Your task:
Transcribe all the data, leaving each word as it is.
►
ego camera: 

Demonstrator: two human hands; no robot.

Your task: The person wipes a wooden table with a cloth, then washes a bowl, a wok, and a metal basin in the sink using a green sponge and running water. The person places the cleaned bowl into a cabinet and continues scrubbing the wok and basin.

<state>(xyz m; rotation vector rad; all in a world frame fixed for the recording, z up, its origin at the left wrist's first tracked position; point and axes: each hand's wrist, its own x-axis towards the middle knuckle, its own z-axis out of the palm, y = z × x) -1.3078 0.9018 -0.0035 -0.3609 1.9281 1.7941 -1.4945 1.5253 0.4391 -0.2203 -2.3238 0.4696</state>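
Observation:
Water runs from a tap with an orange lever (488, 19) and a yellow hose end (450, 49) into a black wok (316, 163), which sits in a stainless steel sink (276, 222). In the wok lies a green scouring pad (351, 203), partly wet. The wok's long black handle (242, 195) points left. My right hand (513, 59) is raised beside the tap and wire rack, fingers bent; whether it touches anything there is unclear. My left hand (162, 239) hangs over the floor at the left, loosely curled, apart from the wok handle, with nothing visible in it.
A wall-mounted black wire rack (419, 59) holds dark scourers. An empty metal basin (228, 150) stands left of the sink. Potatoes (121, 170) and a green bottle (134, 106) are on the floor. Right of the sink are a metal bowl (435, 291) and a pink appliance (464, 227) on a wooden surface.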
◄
Exercise result:
ego camera: 

Demonstrator: two human hands; no robot.

Your task: The person wipes a wooden table with a cloth, then washes a bowl, a wok, and a metal basin in the sink using a green sponge and running water. The person places the cleaned bowl into a cabinet and continues scrubbing the wok and basin.

<state>(xyz m; rotation vector rad; all in a world frame fixed for the recording, z up, its origin at the left wrist's first tracked position; point and axes: each hand's wrist, its own x-axis towards the middle knuckle, its own z-axis out of the palm, y = z × x) -1.3078 0.9018 -0.0035 -0.3609 1.9281 1.7941 -1.4945 1.5253 0.4391 -0.2203 -2.3238 0.4696</state>
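Observation:
Water runs from a tap with an orange lever (488, 19) and a yellow hose end (450, 49) into a black wok (316, 163), which sits in a stainless steel sink (276, 222). In the wok lies a green scouring pad (351, 203), partly wet. The wok's long black handle (242, 195) points left. My right hand (513, 59) is raised beside the tap and wire rack, fingers bent; whether it touches anything there is unclear. My left hand (162, 239) hangs over the floor at the left, loosely curled, apart from the wok handle, with nothing visible in it.
A wall-mounted black wire rack (419, 59) holds dark scourers. An empty metal basin (228, 150) stands left of the sink. Potatoes (121, 170) and a green bottle (134, 106) are on the floor. Right of the sink are a metal bowl (435, 291) and a pink appliance (464, 227) on a wooden surface.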

The exercise is now done.